_Exercise directions_
What lines of the data hold the string "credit"? Copy them all.

─── Exercise material ───

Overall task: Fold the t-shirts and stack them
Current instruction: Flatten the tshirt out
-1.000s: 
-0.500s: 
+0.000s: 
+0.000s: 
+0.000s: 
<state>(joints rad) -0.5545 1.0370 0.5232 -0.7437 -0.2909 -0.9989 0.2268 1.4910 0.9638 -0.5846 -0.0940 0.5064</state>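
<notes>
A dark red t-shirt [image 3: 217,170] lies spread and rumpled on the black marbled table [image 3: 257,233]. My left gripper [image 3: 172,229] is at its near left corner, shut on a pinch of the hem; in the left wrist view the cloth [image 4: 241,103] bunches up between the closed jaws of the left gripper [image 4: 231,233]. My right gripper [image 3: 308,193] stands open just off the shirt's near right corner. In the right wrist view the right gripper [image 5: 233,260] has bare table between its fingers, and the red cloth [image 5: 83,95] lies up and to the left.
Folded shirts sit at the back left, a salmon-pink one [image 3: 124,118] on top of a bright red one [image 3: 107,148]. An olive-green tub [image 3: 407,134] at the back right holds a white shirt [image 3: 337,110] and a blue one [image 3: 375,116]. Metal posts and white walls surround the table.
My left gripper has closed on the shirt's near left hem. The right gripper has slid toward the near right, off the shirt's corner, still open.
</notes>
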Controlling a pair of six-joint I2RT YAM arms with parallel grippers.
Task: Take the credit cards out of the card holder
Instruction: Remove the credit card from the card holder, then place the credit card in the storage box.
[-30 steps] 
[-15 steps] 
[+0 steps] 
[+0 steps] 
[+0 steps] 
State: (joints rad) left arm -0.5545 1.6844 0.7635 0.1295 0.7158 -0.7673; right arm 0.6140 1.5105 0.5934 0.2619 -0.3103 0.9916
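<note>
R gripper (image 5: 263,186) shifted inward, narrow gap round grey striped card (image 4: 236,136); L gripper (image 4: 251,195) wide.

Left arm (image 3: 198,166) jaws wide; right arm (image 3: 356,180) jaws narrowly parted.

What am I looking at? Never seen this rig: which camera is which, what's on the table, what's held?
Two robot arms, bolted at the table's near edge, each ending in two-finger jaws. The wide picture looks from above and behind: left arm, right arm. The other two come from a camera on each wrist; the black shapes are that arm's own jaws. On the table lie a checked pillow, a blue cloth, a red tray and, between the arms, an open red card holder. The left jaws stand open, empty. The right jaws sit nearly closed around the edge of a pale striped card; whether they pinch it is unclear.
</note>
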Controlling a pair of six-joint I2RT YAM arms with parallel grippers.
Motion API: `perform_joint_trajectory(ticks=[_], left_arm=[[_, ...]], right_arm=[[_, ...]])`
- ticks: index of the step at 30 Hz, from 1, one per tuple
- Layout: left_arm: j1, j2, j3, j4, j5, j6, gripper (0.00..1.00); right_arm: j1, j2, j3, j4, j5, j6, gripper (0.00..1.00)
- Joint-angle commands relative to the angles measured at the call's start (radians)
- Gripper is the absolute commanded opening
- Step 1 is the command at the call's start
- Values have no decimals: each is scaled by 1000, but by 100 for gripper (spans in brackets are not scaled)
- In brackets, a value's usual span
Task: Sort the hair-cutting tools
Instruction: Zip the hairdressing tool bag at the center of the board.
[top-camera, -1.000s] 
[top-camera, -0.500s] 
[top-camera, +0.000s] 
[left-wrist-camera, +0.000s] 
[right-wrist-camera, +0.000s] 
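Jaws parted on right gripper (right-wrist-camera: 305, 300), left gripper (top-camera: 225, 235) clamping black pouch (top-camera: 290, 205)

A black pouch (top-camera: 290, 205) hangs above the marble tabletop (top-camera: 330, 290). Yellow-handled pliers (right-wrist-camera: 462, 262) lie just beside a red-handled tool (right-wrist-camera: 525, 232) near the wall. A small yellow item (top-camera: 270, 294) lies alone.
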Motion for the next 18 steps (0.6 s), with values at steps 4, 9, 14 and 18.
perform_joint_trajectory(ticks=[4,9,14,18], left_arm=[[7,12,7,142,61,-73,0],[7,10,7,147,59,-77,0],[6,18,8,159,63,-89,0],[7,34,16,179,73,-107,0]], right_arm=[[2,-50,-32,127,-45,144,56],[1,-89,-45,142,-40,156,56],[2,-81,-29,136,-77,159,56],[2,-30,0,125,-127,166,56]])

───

_Exercise result_
Task: Take the credit cards out of the card holder
Instruction: Remove the credit card from the card holder, then place the credit card in the storage box.

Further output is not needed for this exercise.